Sounds like we might have bought from the same place (Eagle Music shop?).  Anyhow, lets hope both our cases last the course now that we've praised them up  :Wink:

----------


## Ivan Kelsall

I bought mine from *Forsyth Bros*.in Manchester,a very long established instrument / music store. My Hiscox Guitar case is still in absolutely perfect working order after 15 years,so i can't see the mandolin case giving up the ghost in any less time. After the unfortunate fiddlyness of the zipper on the Travelite case,2 simple latches are a joy to use. I must say here that as the very 'lightest' of cases, & apart from the *&^%£$* zipper,the Travelite still remains a very good case,
                                                                                                                     Ivan

----------


## mrmando

Any love for Access cases out there?

----------


## Bob Borzelleri

> Any love for Access cases out there?


Instrument cases seem to have gone the way of shoes.  Years ago, you could search around and find a pair that fit well and, after they wore out, you could get another pair and expect to get the same fit.  For the majority of shoe manufacturers, this is no longer true. Whether it is changing designs for the sake of fashion or moving manufacturing to find ever cheaper build costs, the end result is typically poor fit and/or poor quality. Repeatability in shoes seems to be a distant memory

As for Access cases, although this thread is focusing on HSC's, I have an Access stage something soft case that exudes build quality.

----------


## Charles E.

> Any love for Access cases out there?


I just bought an Access-stage 3 soft case for my new mandolin. I think it is wonderful.

----------


## Linds

> Nola and Linds: That archtop octave case is custom sized to that particular instrument. 
> 
> To that note, I have been using Cedar Creek for a while and I order my mandolin cases (and octave cases) with a custom padding configuration that leaves space for the bridge and puts the supporting padding on the tailpiece instead.


Yup.  Mine seems really well-made, too.  I want to fly with it in about a month, though, and I've never checked an instrument this nice before.  With the airlines' seeming diffidence towards safe handling of instruments, I'm hoping this case can handle it.  I'm getting insurance on the thing, just in case.  I wish the airlines would let musical instruments that will fit in the overhead fly there automatically, but with everyone trying to avoid baggage fees these days and carrying on everything and the kitchen sink, there just isn't enough room.

----------


## peter.coombe

I'm resurrecting this old thread because a new custom mandolin case just arrived from Cedar Creek.

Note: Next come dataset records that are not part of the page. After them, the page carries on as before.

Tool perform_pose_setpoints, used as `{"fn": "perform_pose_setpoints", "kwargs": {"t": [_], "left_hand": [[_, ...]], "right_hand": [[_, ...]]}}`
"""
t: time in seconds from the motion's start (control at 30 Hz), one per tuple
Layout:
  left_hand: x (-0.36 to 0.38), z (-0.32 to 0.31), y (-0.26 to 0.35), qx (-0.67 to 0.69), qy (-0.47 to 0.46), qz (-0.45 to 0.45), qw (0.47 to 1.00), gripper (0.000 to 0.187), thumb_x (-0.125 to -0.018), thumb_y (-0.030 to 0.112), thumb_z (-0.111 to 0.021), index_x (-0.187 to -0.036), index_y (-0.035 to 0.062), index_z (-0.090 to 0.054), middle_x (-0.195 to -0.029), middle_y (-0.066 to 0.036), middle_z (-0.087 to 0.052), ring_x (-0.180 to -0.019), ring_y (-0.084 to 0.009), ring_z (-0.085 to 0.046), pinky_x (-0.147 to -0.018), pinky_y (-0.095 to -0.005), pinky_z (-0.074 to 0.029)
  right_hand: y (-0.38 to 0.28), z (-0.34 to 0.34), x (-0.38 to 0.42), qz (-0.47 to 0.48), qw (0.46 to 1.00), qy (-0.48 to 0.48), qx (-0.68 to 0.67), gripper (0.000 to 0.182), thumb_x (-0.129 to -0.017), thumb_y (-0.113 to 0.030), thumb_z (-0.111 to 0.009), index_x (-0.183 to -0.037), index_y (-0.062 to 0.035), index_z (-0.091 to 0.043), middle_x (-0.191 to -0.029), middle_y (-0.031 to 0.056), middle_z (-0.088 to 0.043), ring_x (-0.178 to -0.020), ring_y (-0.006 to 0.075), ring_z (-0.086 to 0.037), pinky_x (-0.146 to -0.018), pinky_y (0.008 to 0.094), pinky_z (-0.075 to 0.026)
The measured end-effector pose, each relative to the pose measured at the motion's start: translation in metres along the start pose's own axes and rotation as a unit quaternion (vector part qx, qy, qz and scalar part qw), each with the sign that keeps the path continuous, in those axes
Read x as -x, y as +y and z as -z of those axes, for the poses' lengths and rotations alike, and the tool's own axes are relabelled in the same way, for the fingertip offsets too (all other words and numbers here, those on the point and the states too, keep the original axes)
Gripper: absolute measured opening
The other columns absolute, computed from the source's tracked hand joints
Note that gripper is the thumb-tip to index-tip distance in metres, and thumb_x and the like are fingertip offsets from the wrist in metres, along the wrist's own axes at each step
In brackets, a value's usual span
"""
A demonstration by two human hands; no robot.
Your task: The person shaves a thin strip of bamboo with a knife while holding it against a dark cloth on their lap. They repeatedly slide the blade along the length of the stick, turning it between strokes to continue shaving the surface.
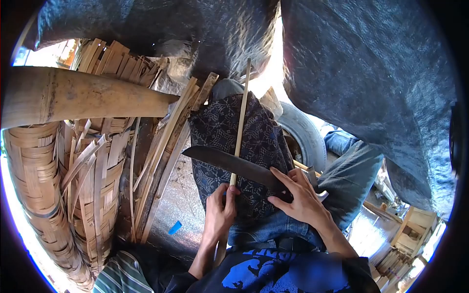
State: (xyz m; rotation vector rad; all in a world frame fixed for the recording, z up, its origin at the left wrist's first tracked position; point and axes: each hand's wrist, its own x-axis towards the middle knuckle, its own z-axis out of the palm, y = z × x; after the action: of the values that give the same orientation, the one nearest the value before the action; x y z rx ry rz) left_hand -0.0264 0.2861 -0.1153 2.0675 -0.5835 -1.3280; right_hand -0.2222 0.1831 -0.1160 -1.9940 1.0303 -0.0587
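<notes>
My left hand is closed on a long, thin bamboo strip, pinching it low down with the thumb along it. The strip points away from me over a dark patterned cloth spread across my leg. In my right hand is a machete with a broad dark blade, index finger stretched along its back. The blade lies across the strip just above my left fingers, its tip toward the left. The handle is mostly hidden by my right hand.
Woven bamboo baskets stand at the left, with loose strips beside them. A thick bamboo pole juts in above. Behind my leg is a tyre. Dark plastic sheets hang overhead. A blue scrap lies on the ground.
</notes>
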Motion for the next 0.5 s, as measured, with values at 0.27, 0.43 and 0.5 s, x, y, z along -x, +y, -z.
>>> {"fn": "perform_pose_setpoints", "kwargs": {"t": [0.27, 0.43, 0.5], "left_hand": [[-0.002, 0.004, 0.011, 0.043, -0.039, 0.037, 0.998, 0.032, -0.098, 0.028, -0.042, -0.088, 0.0012, -0.055, -0.048, 0.001, -0.042, -0.04, -0.0068, -0.04, -0.037, -0.0231, -0.03], [-0.011, 0.001, 0.021, -0.004, -0.035, 0.007, 0.999, 0.033, -0.098, 0.029, -0.042, -0.086, 0.0003, -0.055, -0.047, 0.002, -0.042, -0.039, -0.0063, -0.039, -0.037, -0.0236, -0.029], [-0.016, -0.001, 0.03, -0.013, -0.026, -0.006, 1.0, 0.034, -0.098, 0.029, -0.042, -0.085, -0.0004, -0.055, -0.046, 0.002, -0.041, -0.038, -0.0061, -0.038, -0.037, -0.0239, -0.029]], "right_hand": [[0.047, 0.004, 0.036, -0.105, 0.993, 0.02, 0.053, 0.048, -0.075, -0.038, -0.071, -0.104, -0.0035, -0.055, -0.076, 0.0169, -0.062, -0.074, 0.0332, -0.065, -0.069, 0.0406, -0.05], [0.046, 0.044, 0.024, -0.016, 0.993, -0.038, 0.11, 0.044, -0.081, -0.041, -0.064, -0.103, -0.0028, -0.058, -0.058, 0.0133, -0.058, -0.055, 0.03, -0.062, -0.057, 0.0394, -0.049], [0.051, 0.057, 0.011, 0.002, 0.995, -0.055, 0.085, 0.044, -0.087, -0.04, -0.059, -0.107, -0.0016, -0.057, -0.06, 0.0161, -0.058, -0.053, 0.0295, -0.06, -0.056, 0.0387, -0.048]]}}
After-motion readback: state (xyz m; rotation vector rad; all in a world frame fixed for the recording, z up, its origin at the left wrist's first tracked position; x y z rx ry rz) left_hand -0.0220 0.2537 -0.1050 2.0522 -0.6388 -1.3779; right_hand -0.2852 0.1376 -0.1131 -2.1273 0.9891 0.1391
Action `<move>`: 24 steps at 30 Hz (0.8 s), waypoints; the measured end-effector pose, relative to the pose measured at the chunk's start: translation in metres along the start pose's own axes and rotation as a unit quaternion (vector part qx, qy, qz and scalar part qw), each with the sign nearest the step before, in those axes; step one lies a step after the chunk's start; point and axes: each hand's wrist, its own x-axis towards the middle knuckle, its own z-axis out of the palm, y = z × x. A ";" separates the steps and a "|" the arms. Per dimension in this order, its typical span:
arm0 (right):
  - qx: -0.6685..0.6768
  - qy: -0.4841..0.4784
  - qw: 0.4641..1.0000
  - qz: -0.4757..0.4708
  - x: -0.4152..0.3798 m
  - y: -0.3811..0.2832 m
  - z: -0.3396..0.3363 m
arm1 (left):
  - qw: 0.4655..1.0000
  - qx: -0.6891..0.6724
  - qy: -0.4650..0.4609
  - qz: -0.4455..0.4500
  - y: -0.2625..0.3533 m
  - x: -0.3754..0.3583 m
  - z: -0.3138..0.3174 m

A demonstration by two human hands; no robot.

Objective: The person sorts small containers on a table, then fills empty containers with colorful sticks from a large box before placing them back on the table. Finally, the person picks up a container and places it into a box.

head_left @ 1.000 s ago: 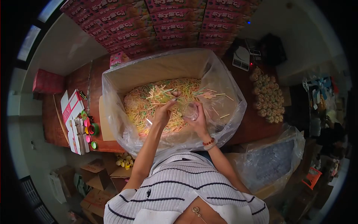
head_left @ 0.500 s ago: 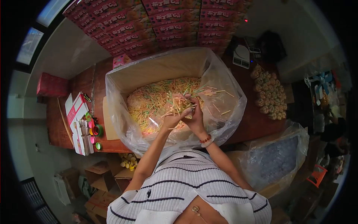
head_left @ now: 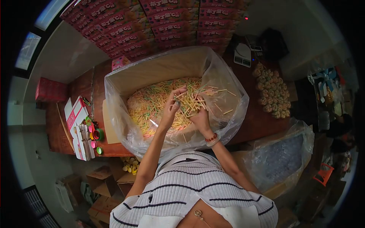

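A large carton lined with clear plastic (head_left: 114,91) stands on the table, filled with loose candy sticks (head_left: 146,108) in pastel yellow, pink, green and orange. Above the heap, a bunch of these sticks (head_left: 191,103) is held between my two hands, its ends pointing many ways. My left hand (head_left: 172,108) curls along the bunch's left side, thumb and fingers against it. From below and to the right, my right hand (head_left: 200,118) grips the same bunch; its fingers are partly hidden by the sticks. A few sticks lie on the plastic at the right.
Pink printed boxes (head_left: 167,27) are stacked behind the carton. A white scale (head_left: 242,55) stands at the back right, near rows of wrapped bundles (head_left: 272,91). Flattened cartons (head_left: 81,136) and small coloured lids (head_left: 99,150) lie left. Another plastic-lined box (head_left: 279,161) sits lower right.
My hands have moved apart, the left to the left and the right to the right. The bunch between them is spread wider. The whole view has shifted slightly.
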 end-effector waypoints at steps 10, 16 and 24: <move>-0.025 0.014 0.999 0.016 0.009 -0.021 -0.014 | 0.991 0.126 0.006 0.030 0.016 -0.011 -0.002; -0.049 0.011 0.999 0.009 0.013 -0.028 -0.013 | 0.934 0.345 -0.010 0.091 0.039 -0.006 0.008; -0.071 0.054 0.996 0.004 0.015 -0.036 -0.013 | 0.887 0.438 -0.072 0.129 0.060 -0.005 0.008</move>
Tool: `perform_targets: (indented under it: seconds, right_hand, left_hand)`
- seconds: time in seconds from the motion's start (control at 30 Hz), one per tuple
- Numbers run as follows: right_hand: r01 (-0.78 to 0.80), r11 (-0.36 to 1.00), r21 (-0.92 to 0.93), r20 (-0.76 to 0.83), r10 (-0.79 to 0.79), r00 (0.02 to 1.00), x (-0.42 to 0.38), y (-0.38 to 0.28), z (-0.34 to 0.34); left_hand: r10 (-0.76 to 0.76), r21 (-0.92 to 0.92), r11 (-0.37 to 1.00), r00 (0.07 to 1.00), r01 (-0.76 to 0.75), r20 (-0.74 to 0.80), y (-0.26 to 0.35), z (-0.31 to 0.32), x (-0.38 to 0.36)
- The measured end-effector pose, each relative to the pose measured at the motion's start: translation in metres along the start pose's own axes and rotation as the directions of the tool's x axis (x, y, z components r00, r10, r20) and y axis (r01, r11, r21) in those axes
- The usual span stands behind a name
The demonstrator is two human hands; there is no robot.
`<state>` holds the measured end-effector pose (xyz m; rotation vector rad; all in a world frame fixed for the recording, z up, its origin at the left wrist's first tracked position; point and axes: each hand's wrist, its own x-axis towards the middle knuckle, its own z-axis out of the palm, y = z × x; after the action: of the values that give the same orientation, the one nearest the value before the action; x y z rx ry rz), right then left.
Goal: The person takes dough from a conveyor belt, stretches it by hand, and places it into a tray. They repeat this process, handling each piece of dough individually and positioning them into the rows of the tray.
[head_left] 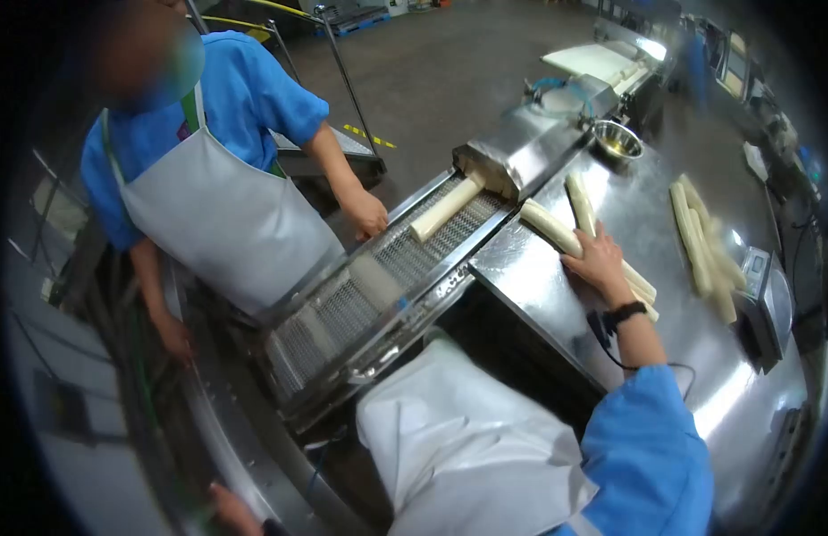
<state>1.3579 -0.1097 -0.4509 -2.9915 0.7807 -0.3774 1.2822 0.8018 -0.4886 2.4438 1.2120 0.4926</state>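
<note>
My right hand (597, 261), with a dark band at the wrist, lies over pale dough rolls on the steel table (539, 277). Its fingers are spread, touching one roll (550, 225) and the end of another roll (580, 201); part of the rolls is hidden beneath it. At the bottom left edge, my left hand (235, 511) is blurred and mostly out of frame, so its fingers and anything in them are unclear. A single roll (445, 210) lies on the mesh conveyor (342, 308), at the mouth of a metal machine (530, 143).
A co-worker in a pale apron (226, 214) stands across the conveyor, one hand (367, 213) near its far rail. More rolls (691, 232) lie at the right, beside a scale (769, 304). A metal bowl (617, 141) sits at the table's far end.
</note>
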Motion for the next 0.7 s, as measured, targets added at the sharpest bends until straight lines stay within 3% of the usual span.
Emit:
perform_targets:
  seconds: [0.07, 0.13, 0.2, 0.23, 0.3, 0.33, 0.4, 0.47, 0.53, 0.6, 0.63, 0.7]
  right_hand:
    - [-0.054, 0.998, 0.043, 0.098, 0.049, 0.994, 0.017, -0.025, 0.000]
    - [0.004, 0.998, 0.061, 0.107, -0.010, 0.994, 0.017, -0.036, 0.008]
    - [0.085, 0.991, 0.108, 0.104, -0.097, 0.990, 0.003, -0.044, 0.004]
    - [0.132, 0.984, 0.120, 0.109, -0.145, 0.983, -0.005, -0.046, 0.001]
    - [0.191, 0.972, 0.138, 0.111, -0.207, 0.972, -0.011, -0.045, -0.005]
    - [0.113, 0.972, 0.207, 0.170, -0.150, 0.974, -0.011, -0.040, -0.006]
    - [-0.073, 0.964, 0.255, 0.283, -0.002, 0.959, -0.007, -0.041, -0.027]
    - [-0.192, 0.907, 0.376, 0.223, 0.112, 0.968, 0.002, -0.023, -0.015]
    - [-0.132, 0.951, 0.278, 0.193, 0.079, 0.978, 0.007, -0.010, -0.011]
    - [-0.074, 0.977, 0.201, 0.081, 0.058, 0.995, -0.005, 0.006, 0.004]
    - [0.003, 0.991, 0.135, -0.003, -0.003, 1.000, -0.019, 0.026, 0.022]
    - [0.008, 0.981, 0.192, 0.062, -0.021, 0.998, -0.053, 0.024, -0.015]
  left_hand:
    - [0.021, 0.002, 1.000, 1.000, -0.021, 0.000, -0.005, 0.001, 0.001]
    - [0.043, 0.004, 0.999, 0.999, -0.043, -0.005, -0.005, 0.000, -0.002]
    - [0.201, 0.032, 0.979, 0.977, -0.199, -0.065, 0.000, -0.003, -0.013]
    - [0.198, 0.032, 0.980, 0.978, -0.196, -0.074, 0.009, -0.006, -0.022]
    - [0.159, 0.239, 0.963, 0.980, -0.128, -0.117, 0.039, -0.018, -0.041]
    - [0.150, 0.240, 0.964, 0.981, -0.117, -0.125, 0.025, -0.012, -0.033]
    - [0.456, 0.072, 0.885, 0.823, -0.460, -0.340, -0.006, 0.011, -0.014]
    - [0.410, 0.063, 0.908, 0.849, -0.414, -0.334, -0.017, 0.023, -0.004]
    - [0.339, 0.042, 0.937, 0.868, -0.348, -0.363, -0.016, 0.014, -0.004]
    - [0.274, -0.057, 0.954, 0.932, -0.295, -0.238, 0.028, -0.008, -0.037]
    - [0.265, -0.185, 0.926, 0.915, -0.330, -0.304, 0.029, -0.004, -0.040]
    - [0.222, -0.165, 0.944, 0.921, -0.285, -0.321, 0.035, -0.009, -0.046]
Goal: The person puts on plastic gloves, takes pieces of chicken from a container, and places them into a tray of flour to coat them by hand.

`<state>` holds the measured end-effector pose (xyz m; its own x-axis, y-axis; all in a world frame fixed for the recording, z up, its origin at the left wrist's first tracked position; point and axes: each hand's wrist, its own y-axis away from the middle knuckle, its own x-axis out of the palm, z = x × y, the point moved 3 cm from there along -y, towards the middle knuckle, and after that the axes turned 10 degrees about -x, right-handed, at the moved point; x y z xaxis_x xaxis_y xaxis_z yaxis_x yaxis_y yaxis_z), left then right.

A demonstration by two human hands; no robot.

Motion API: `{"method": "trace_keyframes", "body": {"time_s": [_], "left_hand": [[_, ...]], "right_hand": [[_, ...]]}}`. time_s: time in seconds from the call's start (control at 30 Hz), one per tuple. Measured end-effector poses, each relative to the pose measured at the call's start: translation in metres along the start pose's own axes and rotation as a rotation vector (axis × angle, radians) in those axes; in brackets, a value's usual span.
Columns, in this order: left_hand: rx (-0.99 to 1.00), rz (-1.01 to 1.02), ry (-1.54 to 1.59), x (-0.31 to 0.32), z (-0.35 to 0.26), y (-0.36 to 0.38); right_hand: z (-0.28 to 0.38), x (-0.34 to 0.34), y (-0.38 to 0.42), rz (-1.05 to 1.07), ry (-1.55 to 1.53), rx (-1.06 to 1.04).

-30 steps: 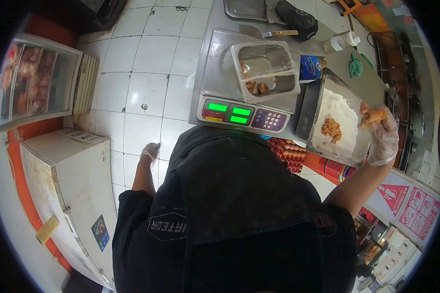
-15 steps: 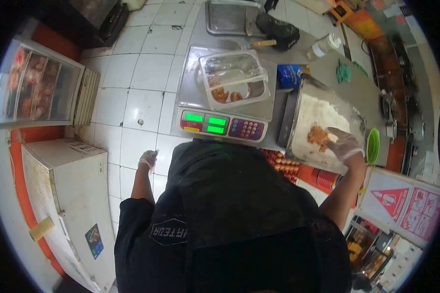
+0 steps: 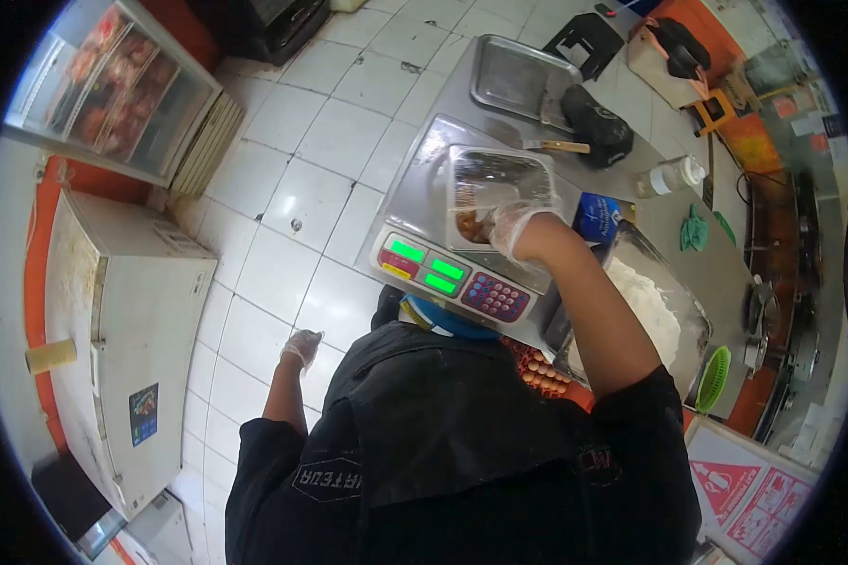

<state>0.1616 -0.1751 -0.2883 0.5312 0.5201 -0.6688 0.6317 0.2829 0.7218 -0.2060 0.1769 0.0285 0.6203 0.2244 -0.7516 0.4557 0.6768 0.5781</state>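
**Gloved hand down in the meat tub on the scale**

While the left hand (image 3: 302, 347) in its thin clear glove hangs loose at the person's side over the white floor tiles, fingers slightly apart and holding nothing, the right hand (image 3: 513, 226) (also gloved) is doing all the work. It's reached forward into the clear rectangular plastic tub (image 3: 497, 185) sitting on the steel platform of the digital weighing scale with green readouts (image 3: 452, 245). The brownish marinated meat pieces (image 3: 471, 226) lie in the near corner of the tub, just to the left of the right fingertips and touching or almost touching them. Can't honestly tell whether the fingers are closed on a piece or just resting on the pile; the glove blurs it. The tub's long axis runs away from the person, so the pieces sit at the end closest to the body. The right hand is by far the nearer one. Off to the right, the big clear tray of white flour (image 3: 645, 306) sits beside the scale, partly behind the forearm.
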Motion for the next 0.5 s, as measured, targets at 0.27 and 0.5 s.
{"method": "trace_keyframes", "body": {"time_s": [0.27,0.5], "left_hand": [[0.08,0.241,-0.422,0.03,0.068,-0.006],[-0.04,0.188,-0.119,-0.027,0.062,-0.055]], "right_hand": [[-0.018,0.03,-0.05,0.004,-0.009,0.155],[-0.001,0.013,-0.044,-0.042,0.086,0.157]]}}
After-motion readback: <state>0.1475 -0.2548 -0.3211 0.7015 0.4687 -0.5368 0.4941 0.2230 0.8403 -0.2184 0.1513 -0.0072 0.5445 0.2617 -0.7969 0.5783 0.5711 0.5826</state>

Since this thread started I have received 2 new cases from Cedar Creek custom shop.  I have absolutely no complaints about the quality of the cases, fit is perfect, so I am happy.  However, the wait time was well over 3 months so don't expect a quick response to orders.  As I have said before, if you send them the measurements and an outline, you will get a case that fits, but you need to plan way in advance and send in your order 3 or 4 months before you need the case.  I have just sent in a new order, but am expecting the case will probably arrive in March next year.

----------


## wvpamcur

:Frown: My Cedar Creek case for octave mandolin (trillium) has some serious issues. The velvet-covered foam lining has gotten a damp sticky feel that transfers to the instrument. The glue to the case is moist and the foam can be easily pulled from the case. The top of the case rests against the strings and has a permanent imprint. The instrument sts only on the neck - the body must be raised with pads to be level. No support under the pegs. I can't replace the foam interior and must buy a new case. Very disappointed in this case.

----------


## mrmando

> My Cedar Creek case for octave mandolin (trillium) has some serious issues.


Did you contact Cedar Creek about it?

----------


## Ray(T)

My only complaint about my Ceday Creeek OM case is its smell - sweet and sickly - which transfers to the instrument and stays for a short while after removing it. It's a tight fit and, I assume, custom made.

----------


## Rick Lindstrom

> My only complaint about my Ceday Creeek OM case is its smell - sweet and sickly - which transfers to the instrument and stays for a short while after removing it. It's a tight fit and, I assume, custom made.


Interesting observation. In mid-2011, I bought a Collings MT in a TKL case. The sweet smell in the case had transferred to the mando, and was so strong that I couldn't stand to play the instrument. It was that distracting. I called Collings about it; they said in no uncertain terms that they "don't make stinky mandolins" and that was that. I also had several interchanges with TKL in which they told me that the smell would dissipate in a few weeks, which it didn't. In subsequent conversation with TKL, they told me (in veiled terms) that I was an idiot, and that was that.  I don't know about TKL, but I would have expected better from Collings. My guess is that the complaint I had with the smell was not the first time they dealt with it.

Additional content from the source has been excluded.